» Problem details:
Transcribe the data in full and exactly, omitting any pictures.
-------
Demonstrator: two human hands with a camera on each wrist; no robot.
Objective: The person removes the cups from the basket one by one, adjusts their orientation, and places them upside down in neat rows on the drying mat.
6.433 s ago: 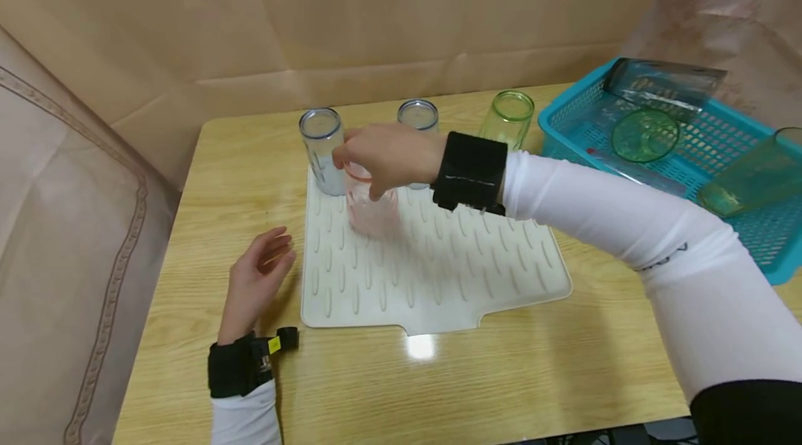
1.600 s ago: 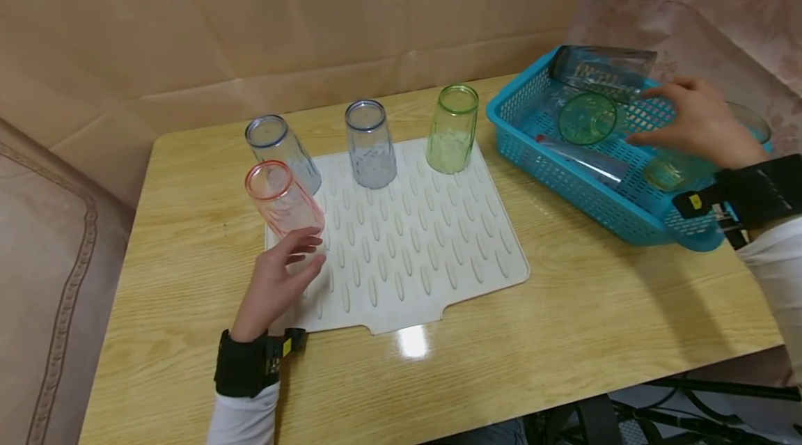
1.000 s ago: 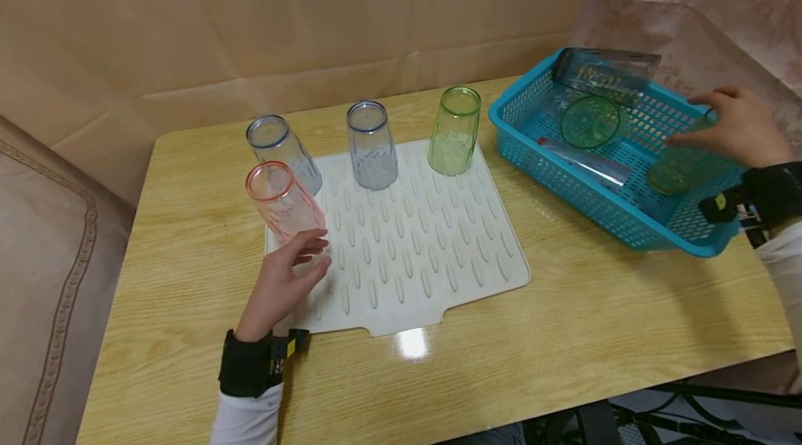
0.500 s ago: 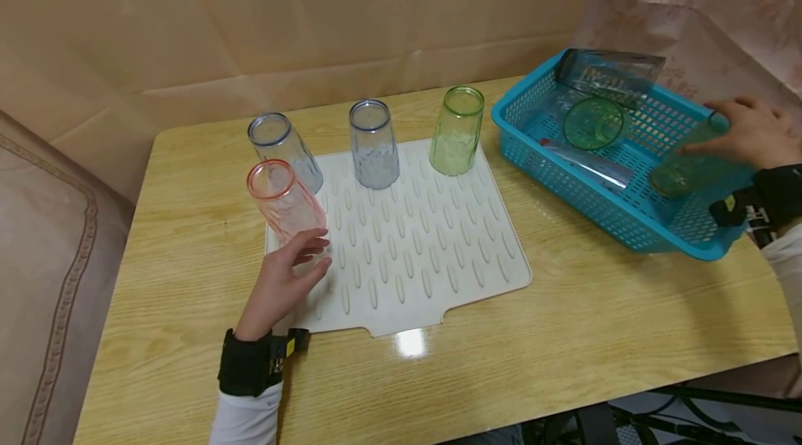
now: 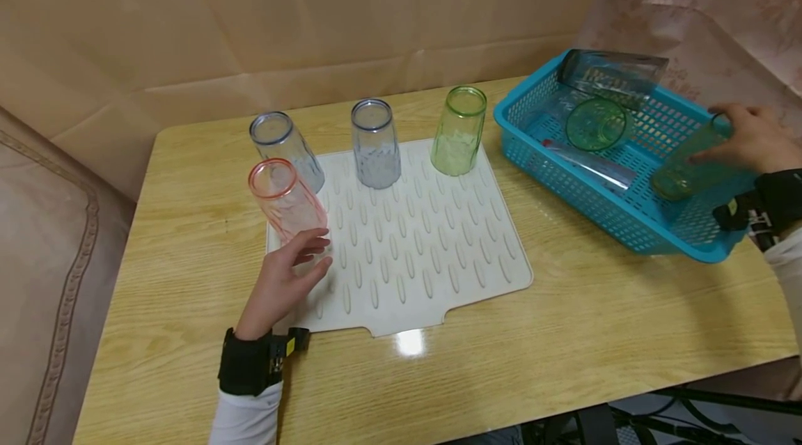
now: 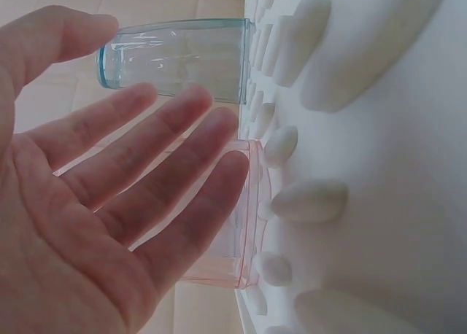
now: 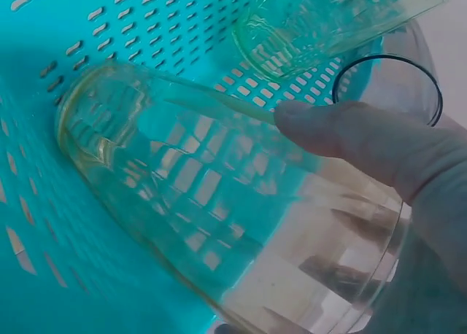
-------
» Finished task:
Demonstrator: two human hands with a camera on each wrist; no robot.
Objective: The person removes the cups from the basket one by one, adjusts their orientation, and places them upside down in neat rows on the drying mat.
6.433 s ago: 
1.600 s ago: 
1.000 s ago: 
0.500 s ago: 
now: 
now: 
now: 

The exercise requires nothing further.